Queensland Heritage Register
- Official name: Majestic Theatre
- Type: state heritage (built)
- Designated: 5 February 2009
- Reference no.: 602696
- Significant period: 1920s

= Majestic Theatre, Pomona =

Majestic Theatre is a heritage-listed theatre at 3 Factory Street, Pomona, Shire of Noosa, Queensland, Australia. It was added to the Queensland Heritage Register on 5 February 2009.

== History ==
The Majestic Theatre at 3 Factory Street Pomona, which was originally built as a social hall with attached shops in 1921, has been promoted as the oldest authentic silent movie theatre in the world, and the longest continuously operating movie theatre in Australia. Although the building's fabric was extensively refurbished recently, the timber and fibrous cement sheeted building is still a rare, and functional, example of a pre-World War II country hall that was converted into a picture theatre.

By the 1860s timber getting was the main local industry in the Pomona area. The Co-Operative Communities Land Settlement Act 1893 led to two experimental farming communes being established in the Noosa Shire, and although the Protestant Unity Group near Pomona only lasted from 1894 to 1896, some of the group's settlers stayed on the land as individual selectors. The North Coast railway line from Brisbane to Gympie was completed in 1891, and the bend where local settlers hailed the train to send their goods to market was called the Cooroora railway siding, after the nearby mountain. The name was later changed to the Pinbarren siding, but when a town was surveyed in 1900, the name of Pomona, the Roman Goddess of fruit, was chosen. The Pomona Hotel was licensed in 1906, west of the railway line, and this was followed by the Railway Hotel in 1911, east of the railway line on today's Factory Street. Noosa Shire was created in 1910, and the Shire Council office was based in Pomona until 1980.

In the first decade of the 20th century, industry in the area shifted from timber to dairying and horticulture as land was cleared. Until the establishment of a butter factory at Kin Kin in 1914, cream was sent by road to Cooran, and then by rail to Gympie's butter factory, established in 1898. Butter factories were also opened at Cooroy in 1915 and at Pomona in 1919. Bananas were also an important industry in the Shire after 1908, booming in the 1920s before declining in the early 1930s. Dairying remained as the main industry in the Noosa Shire from the 1930s until its decline in the 1960s. By the 1990s, Pomona was relying on fruit, and furniture manufacture for its livelihood.

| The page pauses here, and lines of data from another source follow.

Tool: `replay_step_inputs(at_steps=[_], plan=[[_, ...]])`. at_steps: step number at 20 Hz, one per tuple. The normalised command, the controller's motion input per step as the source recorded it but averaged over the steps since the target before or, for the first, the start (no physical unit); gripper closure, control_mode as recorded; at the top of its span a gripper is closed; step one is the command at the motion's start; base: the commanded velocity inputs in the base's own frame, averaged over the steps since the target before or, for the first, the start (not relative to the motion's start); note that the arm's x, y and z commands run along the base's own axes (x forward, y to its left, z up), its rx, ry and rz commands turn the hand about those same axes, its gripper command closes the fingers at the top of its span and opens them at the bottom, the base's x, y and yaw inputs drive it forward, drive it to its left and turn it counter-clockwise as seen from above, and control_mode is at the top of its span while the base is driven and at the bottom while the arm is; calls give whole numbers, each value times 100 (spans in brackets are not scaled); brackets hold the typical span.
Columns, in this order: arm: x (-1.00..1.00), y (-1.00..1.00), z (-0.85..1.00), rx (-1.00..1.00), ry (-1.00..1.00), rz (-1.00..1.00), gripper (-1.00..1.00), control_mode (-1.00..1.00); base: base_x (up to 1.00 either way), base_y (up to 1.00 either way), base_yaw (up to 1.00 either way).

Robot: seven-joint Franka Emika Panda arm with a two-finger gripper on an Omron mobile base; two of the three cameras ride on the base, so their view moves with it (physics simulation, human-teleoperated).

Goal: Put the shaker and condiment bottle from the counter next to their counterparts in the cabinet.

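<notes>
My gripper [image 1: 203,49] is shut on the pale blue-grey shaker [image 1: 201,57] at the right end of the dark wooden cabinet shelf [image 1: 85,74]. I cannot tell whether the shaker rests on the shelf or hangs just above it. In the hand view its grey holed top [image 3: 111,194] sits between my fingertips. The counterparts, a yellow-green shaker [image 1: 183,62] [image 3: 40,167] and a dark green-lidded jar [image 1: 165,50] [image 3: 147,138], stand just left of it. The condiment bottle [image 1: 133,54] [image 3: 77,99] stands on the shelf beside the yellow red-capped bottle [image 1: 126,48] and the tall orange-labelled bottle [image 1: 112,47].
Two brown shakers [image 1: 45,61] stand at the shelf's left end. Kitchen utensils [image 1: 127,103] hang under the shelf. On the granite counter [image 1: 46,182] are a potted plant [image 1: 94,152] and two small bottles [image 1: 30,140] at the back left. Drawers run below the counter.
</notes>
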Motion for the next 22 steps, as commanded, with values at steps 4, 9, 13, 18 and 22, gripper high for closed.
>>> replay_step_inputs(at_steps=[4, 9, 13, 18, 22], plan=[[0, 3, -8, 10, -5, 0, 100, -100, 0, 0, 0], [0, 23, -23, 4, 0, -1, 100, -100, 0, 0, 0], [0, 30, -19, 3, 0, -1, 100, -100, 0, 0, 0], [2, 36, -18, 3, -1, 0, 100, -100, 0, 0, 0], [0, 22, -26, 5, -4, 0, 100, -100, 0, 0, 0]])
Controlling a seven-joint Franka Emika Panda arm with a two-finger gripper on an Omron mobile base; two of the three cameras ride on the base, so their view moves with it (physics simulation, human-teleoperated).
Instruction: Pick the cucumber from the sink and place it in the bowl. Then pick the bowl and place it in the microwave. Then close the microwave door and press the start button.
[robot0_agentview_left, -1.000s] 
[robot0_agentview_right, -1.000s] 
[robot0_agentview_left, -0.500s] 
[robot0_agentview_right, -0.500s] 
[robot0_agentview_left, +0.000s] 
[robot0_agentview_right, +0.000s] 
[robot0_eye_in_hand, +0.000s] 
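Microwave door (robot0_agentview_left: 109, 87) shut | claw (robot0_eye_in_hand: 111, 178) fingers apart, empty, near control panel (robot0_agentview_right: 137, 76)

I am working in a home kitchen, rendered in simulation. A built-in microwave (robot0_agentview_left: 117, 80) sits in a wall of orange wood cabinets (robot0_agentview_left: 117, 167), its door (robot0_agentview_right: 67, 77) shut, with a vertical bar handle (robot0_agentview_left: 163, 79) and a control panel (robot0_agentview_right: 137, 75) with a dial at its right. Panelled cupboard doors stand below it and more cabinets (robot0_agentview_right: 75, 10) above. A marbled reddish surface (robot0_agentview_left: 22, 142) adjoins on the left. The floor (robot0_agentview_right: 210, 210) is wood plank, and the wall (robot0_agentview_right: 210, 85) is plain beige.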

Errol and Myra Osborne became licensees of the Railway Hotel in 1921, and that year they decided to build a hall to the south of the hotel to augment their facilities, and to attract commercial travellers, who needed space to display their wares. The land on which the Majestic Theatre stands was purchased in January 1921 by Myra Osborne's mother, Clara McDonald, who also financed the building of the hall. In August 1921 Errol Osborne supplied plans for the hall to the Noosa Shire Council, and in October 1921 R. McTackett requested permission to erect an awning in front of the hall he was erecting. In December 1921 Mrs McDonald requested that the Council make up a footpath in front of the newly erected Majestic Hall, offering to pay half of the cost. The Council agreed, so long as the job did not exceed .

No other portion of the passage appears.